Other forthcoming titles suggest their own alternatives to the tried-and-failed approach of denial and winging it. Jeremy Stapleton’s How to Use Exploratory Scenario Planning (XSP): Navigating an Uncertain Future (Lincoln Institute of Land Policy, September) is offered as a manual to “help communities prepare for uncertainties posed by pandemics, climate change, automation and other unprecedented 21st-century challenges.” The planning approach it advocates is said to be “effective at the local, regional, or organizational level” as a means by which “stakeholders envision and develop various potential futures (i.e., scenarios) and consider how to measure and prepare for each rather than working toward a single shared vision for the future.”

Two other titles look to the natural world itself for approaches. In What Would Nature Do? A Guide for Our Uncertain Times (Columbia University Press, December), Ruth DeFries considers “how a handful of fundamental strategies -- investments in diversity, redundancy over efficiency, self-correcting feedbacks and decisions based on bottom-up knowledge -- enable life to persist through unpredictable, sudden shocks.” For example, the intricate network of veins” in a leaf has implications for how supply chains operate, while “stock-market-saving ‘circuit breakers’ patterned on planetary cycles reveal the power of these approaches for modern times.” Anticipating a future of “raging fires, ravaging storms, political upheavals, financial collapse and deadly pandemics” means learning from the very systems now imperiled.

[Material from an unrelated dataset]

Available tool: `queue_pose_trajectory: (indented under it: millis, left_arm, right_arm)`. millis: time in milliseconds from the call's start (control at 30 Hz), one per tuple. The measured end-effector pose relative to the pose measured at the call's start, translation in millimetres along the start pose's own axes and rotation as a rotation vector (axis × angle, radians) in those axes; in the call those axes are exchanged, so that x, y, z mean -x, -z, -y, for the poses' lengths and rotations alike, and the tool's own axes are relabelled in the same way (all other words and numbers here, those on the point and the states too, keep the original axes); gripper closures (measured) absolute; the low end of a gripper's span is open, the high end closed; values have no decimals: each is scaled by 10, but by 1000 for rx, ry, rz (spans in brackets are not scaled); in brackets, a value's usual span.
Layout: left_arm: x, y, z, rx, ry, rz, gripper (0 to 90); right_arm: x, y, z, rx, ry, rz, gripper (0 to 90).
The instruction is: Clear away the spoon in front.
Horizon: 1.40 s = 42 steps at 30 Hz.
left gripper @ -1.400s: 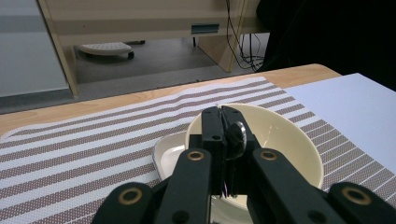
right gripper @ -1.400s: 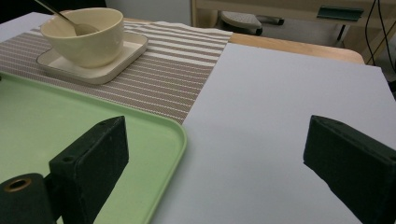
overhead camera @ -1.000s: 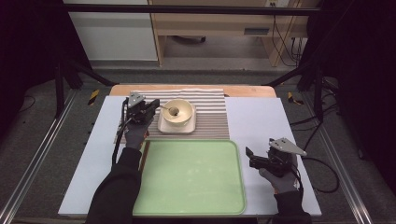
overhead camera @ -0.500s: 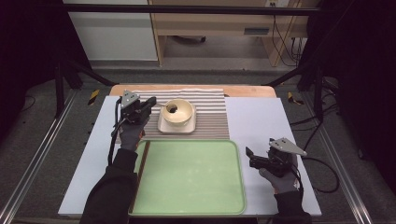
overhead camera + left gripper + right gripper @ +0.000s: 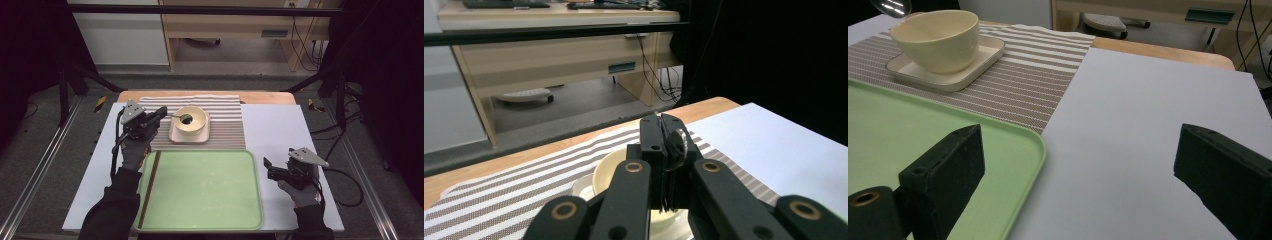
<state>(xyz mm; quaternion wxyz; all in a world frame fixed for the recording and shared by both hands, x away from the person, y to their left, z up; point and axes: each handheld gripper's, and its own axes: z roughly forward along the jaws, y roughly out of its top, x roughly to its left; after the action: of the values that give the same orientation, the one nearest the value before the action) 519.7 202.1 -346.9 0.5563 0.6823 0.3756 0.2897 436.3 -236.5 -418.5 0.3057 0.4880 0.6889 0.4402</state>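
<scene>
A cream bowl (image 5: 191,121) stands on a square cream saucer (image 5: 189,137) on the striped mat (image 5: 225,125). My left gripper (image 5: 162,112) is just left of the bowl, shut on the handle of a metal spoon (image 5: 183,118) whose head hangs over the bowl's left side. In the left gripper view the jaws (image 5: 661,120) meet on the spoon (image 5: 680,145) above the bowl (image 5: 611,167). My right gripper (image 5: 268,169) rests open by the right edge of the green tray (image 5: 210,200), its jaws (image 5: 1078,150) wide apart with nothing between them. The spoon (image 5: 893,6) glints above the bowl (image 5: 935,37).
A pair of dark brown chopsticks (image 5: 150,187) lies along the tray's left side. A white sheet (image 5: 280,130) covers the wooden table, bare to the right of the mat. Dark stands and cables surround the table; a wooden desk stands behind.
My left gripper has drawn a little to the left and risen with the spoon. The right gripper has stayed where it was.
</scene>
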Motion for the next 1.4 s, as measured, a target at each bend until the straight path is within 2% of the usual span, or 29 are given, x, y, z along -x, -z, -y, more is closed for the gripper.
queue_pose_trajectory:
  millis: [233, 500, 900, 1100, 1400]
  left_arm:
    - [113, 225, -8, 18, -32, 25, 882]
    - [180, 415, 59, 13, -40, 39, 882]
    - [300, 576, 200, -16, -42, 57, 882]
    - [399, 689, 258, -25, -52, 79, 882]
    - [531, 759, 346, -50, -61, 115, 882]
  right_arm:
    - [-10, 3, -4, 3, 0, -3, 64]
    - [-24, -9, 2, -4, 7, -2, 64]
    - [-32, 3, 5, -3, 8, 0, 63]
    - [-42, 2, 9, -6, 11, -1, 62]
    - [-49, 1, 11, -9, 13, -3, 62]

Jamie Lorimer’s The Probiotic Planet: Using Life to Manage Life (University of Minnesota Press, November) looks to the biological realm -- not for models but for agents of change capable of undoing “the loss of ecological abundance, diversity, and functionality” under the human impact on climate and the ecosystem. The term “probiotic,” while most familiar in the context of yogurt commercials, refers to “any intervention in which life is used to manage life -- from the microscopic, like consuming fermented food to improve gut health, to macro approaches such as biological pest control and natural flood management.” Probiotic intervention can take place on the scale of an entire landscape or within a single organism, as with “the introduction of hookworms into human hosts to treat autoimmune disorders.” The implications of the probiotic approach for the COVID-19 pandemic will be discussed in the book’s preface.

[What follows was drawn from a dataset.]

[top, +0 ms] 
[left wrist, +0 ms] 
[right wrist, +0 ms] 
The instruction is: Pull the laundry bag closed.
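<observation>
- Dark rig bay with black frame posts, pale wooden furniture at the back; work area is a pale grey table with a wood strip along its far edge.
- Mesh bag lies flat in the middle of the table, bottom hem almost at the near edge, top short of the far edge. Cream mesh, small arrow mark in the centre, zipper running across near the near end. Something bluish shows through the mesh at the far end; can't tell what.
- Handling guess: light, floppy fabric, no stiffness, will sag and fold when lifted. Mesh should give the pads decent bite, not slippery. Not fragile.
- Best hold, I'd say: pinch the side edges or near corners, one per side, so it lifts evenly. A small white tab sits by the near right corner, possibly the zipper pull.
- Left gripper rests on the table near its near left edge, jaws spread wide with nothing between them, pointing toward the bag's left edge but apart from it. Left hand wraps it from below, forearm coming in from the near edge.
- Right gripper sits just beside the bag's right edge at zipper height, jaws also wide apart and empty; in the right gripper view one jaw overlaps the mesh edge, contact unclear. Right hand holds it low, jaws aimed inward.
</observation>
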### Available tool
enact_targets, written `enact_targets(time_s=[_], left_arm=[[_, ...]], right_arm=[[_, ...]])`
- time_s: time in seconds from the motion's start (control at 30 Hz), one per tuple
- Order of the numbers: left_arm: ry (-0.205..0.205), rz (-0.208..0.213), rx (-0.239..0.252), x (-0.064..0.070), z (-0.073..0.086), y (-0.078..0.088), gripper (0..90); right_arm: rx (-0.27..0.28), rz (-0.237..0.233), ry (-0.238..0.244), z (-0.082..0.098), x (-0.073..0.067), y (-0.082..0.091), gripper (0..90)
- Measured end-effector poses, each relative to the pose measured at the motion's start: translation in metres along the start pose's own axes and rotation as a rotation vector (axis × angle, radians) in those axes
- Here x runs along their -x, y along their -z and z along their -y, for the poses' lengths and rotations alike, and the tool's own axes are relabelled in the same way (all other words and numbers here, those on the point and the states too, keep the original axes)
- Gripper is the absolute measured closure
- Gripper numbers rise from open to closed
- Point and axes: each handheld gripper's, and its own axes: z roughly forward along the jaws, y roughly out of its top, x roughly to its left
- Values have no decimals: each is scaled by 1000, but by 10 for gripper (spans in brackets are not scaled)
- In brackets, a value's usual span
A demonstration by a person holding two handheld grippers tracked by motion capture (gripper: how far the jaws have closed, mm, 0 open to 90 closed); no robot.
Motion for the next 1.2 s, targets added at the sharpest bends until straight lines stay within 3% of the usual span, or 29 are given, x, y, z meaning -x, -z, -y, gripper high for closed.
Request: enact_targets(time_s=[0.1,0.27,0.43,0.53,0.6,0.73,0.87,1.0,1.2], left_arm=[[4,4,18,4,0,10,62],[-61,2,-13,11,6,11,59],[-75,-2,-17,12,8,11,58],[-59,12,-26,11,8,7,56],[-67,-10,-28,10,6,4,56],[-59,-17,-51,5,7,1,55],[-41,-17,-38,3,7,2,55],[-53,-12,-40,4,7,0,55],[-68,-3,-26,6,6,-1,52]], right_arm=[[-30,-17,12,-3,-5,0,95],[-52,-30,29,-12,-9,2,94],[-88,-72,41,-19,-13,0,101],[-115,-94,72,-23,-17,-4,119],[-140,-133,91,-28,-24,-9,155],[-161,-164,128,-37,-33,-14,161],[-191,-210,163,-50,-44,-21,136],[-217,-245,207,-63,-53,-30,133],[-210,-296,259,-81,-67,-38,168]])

Information and preparation have their limits -- beyond which the mind looks for something else: consolation. Light in Dark Times: The Human Search for Meaning (University of Toronto Press, October) written by Alisse Waterston and illustrated by Charlotte Hollands, is “a lament over the darkness of our times, an affirmation of the value of knowledge and introspection, and a consideration of truth, lies, and the dangers of the trivial.” Incorporating the insights of “writers, philosophers, activists, and anthropologists” about “the political catastrophes and moral disasters of the past and present,” it reveals “issues that beg to be studied, understood, confronted, and resisted.” For while this too will pass, something else will come along to keep the book relevant.